Мечеслав, склонившись к девушке и поглаживая ее ладонь — необычная, неприсущая мужчине фамильярность, — показывал ей достопримечательности Кремля, сопровождая подробными пояснениями. Искре, да и остальным венежанам, впервые в жизни оказавшимся среди столь высоких зданий, оставалось только удивляться.
— Вот, моя милая, Храм Триединого Бога, — сказал он, указав на белокаменное сооружение, увенчанное позолоченными шпилями. — Тут молятся нашему… богу. А вон те люди в рясах, столпившиеся у входа в храм, то служители церкви — триархи, экзархи, иереи, послушники… — Тут Мечеслав вдруг вздохнул. — Тяжело с ними, с церковниками этими.
— Чего? — не поняла Искра.
— Поздороваемся с Клеоменом, — сказал князь, проигнорировав вопрос.
— Кто это?
— Иерарх вересской церкви, принципар, — ответил Мечеслав, и девушка поняла лишь, что представший перед ней тщедушный старикашка был старостой или ведуном в этом ужасном и громоздком капище.
— Дочь моя, — сказал Клеомен, благочестиво сложив руки. — Я надеюсь, что ты и твои собратья, — старик учтиво поклонился Горыне, — без колебаний вступят в лоно нашей несчастной церкви. Что вы примете в свое сердце истинного бога, воплотившегося в виде трех истин, трех ипостасей, трех заповедей и трех стихий…
— Не надо, не надо, ваше святейшество, — прервал его князь. — Не морочьте голову нашей принцессе. Успеете еще. — И поспешно повел ее дальше.
— Почему он так странно говорил? — спросила Искра. — Почему вы нервничаете? Вы что, не верите в своих богов?
— Верим, моя милая, как же, верим, — грустно ответил Мечеслав. — Да только… впрочем, не будем об этом. Лучше посмотри — вот боярский дом, где, по обыкновению, мы с советниками, — кивок в сторону бояр, — думаем, как говаривал мой дедушка, думу — важную думу, государственную. — Тут князь вымученно рассмеялся.
Искра уже немного устало взглянула на очередное большое, чем-то похожее на храм, здание.
— Тут рядом казармы, — продолжал князь, коему явно полегчало после расставания с Клеоменом, — где твоя славная дружина, во главе… Как вас, если позволите?
— Злоба, ваше величество, — пророкотал десятник, — так меня зовут, коли непонятно.
— Очень, очень приятно… Так о чем это я? Ах, да! Дружину твою, принцесса, расположим со всеми удобствами. И слуг тоже. А вот как вас зовут-то, почтеннейший? — обратился он к писарю.
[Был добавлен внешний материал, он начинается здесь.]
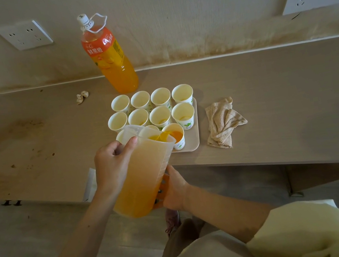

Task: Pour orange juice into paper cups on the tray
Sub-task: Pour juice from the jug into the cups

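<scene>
The left hand is wrapping fingers and thumb around the upper wall of a translucent plastic jug of orange juice, while the right hand is gripping its orange handle. The tilted jug is pouring juice into a white paper cup at the near right of the beige rectangular tray (other paper cups are standing in rows behind). A tall orange-drink bottle is standing beyond the tray; a crumpled beige cloth is lying just right of the tray.
</scene>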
— Доброгост, ваше величество.
— Думаю, мой сынок Андрюша будет рад знакомству с вами, ведь вы наверняка книжник?
— Угадали, ваше величество.
— А мне говорили, якобы венежане — сущие дикари. А оно вон, оказывается, как — и ученые мужи у вас есть. Андрюша просто обожает книги, — шепнул князь смутившемуся писарю. — Так что я, с вашего позволения, сделаю вас нашим архивариусом — наш-то, да упокоит Великий Старец его душу, на днях скончался. Большая потеря, знаете ли.